Y la destrucción de ella puede ser el fin del amor.
6
Michael Haneke es un adicto a aquella violencia que trastoca nuestras vidas hasta convertirnos en seres irreconocibles.
Ya sea el divorcio, la enfermedad o el homicidio, a Haneke le parecen perfectas excusas/desgracias o accidentes que sirven para sacar a flote sensibilidades o monstruos profundos.
Aquel sábado lluvioso de febrero, cuando murió mi padre, hubo un silencio en mí que no era mío. Y por ese breve espacio de tiempo, ante las paredes frías del hospital, comprendí que no me conocía.
Con las películas de Haneke nos queda esa sensación de extrañeza, de perder nuestra identidad, la rutina segura que nos abraza al despertar.
Precisamente, en el desayuno, Anne pierde su salud para siempre y Georges entiende que el amor no es un acto ni un estado. 
El amor es una herramienta.

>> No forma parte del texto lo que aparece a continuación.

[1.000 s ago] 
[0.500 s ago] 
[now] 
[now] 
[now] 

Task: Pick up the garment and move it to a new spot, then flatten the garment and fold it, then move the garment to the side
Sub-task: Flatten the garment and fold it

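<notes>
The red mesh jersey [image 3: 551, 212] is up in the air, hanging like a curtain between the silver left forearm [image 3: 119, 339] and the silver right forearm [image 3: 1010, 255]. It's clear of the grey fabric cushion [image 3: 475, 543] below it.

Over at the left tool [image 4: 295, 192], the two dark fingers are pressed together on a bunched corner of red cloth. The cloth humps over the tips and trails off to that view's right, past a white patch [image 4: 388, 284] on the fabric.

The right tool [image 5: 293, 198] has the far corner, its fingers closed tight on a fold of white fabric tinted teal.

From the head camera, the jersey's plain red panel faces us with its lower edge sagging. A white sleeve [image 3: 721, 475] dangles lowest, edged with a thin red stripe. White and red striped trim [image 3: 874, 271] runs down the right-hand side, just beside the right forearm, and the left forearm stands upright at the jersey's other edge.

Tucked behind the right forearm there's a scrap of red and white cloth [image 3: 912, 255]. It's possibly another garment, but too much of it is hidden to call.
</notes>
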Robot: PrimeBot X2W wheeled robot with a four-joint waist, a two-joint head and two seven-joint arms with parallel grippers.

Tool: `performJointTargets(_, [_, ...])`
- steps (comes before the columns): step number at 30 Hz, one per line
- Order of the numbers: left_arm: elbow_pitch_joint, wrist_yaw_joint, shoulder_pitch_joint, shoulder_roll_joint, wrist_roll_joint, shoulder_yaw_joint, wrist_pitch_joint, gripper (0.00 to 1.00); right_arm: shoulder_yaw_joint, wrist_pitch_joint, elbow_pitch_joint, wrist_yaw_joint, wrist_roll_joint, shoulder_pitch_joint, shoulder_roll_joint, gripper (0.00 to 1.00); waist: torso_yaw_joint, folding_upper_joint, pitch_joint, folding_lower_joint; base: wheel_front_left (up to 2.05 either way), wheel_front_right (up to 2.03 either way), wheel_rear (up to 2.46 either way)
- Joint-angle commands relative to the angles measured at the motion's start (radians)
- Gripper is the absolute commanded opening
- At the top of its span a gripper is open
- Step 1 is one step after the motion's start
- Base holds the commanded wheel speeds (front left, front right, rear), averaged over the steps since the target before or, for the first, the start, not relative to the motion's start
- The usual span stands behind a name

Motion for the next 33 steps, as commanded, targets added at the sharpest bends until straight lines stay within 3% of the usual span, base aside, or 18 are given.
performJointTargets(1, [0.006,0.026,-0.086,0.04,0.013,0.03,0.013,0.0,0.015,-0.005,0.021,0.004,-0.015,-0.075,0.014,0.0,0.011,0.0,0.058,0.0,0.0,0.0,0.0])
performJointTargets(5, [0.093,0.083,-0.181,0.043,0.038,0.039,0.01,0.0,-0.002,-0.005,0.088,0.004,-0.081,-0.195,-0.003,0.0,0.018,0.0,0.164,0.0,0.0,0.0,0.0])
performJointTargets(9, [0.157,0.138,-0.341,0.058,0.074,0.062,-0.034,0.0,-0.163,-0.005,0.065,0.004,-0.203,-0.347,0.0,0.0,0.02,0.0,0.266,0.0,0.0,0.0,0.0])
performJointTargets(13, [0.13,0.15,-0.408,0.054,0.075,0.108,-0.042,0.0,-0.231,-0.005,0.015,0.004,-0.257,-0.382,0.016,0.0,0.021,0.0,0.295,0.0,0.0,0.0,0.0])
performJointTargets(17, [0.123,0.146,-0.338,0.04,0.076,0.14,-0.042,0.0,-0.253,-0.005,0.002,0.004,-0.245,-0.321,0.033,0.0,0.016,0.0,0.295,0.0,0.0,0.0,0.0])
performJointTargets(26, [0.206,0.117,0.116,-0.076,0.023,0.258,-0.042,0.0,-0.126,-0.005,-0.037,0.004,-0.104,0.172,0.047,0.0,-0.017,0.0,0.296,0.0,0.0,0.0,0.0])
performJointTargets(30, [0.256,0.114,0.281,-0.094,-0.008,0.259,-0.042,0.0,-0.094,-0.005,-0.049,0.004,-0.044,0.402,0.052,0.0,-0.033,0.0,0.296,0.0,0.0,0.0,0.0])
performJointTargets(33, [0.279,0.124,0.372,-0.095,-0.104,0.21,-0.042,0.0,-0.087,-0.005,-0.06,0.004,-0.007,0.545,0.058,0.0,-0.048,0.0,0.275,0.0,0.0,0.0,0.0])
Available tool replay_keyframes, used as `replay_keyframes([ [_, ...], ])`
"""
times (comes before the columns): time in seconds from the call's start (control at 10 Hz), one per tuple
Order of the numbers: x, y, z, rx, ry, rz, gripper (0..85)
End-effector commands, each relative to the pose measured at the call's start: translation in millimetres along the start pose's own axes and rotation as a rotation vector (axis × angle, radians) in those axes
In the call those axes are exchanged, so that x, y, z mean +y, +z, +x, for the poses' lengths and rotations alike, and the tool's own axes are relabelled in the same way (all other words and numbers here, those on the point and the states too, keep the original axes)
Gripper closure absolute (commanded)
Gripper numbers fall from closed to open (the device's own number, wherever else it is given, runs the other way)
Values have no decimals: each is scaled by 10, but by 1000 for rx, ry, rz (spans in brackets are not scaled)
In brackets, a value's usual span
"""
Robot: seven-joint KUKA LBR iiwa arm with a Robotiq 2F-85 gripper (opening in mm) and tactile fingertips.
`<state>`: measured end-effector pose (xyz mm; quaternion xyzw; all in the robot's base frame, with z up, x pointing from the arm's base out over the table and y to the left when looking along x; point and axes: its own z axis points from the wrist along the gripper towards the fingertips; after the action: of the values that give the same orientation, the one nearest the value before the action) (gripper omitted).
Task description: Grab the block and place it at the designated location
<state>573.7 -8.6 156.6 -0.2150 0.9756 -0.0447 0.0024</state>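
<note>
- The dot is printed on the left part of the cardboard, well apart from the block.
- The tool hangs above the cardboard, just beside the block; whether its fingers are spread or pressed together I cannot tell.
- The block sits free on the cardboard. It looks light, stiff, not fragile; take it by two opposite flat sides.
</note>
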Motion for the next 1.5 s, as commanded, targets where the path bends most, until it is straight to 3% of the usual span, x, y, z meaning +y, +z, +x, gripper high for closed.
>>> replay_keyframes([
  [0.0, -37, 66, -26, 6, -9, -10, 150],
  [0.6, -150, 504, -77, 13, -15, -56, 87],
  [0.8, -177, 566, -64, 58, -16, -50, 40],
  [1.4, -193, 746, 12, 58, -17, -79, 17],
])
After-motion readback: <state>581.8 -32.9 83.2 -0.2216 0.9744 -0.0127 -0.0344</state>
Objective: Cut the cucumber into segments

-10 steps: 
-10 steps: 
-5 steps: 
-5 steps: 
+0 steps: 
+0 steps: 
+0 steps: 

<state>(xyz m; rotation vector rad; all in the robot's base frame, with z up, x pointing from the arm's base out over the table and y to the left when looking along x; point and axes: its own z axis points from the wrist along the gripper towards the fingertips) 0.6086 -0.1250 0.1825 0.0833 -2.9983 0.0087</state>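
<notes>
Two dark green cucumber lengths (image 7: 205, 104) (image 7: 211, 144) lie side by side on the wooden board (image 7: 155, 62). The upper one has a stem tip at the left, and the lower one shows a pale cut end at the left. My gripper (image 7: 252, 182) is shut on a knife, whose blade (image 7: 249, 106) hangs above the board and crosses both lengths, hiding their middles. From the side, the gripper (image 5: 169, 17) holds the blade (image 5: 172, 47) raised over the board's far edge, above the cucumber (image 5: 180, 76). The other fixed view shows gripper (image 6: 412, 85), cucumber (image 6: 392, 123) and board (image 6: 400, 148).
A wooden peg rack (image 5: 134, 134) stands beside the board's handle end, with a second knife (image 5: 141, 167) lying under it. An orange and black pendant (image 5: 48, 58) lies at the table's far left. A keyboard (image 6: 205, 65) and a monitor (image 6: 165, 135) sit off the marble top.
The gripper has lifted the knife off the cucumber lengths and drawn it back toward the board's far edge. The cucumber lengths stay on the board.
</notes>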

Y cuando se convierte en un gatillo sirve para darle paz al enfermo, a la esposa amada.
Ahora que Douglas vive en Italia, en una pequeña casa en la Costa Amalfitana, vestido con bermuda y una camisa de flores, siempre tan guapo y con su barba canosa, pienso en lo que me dijo al despedirse con beso en mi boca: “La película de Michael Haneke nos enseña que sí es posible amar hasta que la muerte nos separe”.
*La señorita Kenton es una sencilla ama de llaves, muy responsable y trabajadora, que brindó sus buenos oficios en la mansión Darlington, en Inglaterra, hasta cuando cumplió 50 años. Ahora reside en la ciudad de Nueva York y conoció de cerca el barrio La Floresta de Quito, en un invierno muy lejano y un paseo muy breve. Ochoymedio da la bienvenida a su pluma y augura que sus columnas no sean esporádicas y que nos deleite con su buen gusto.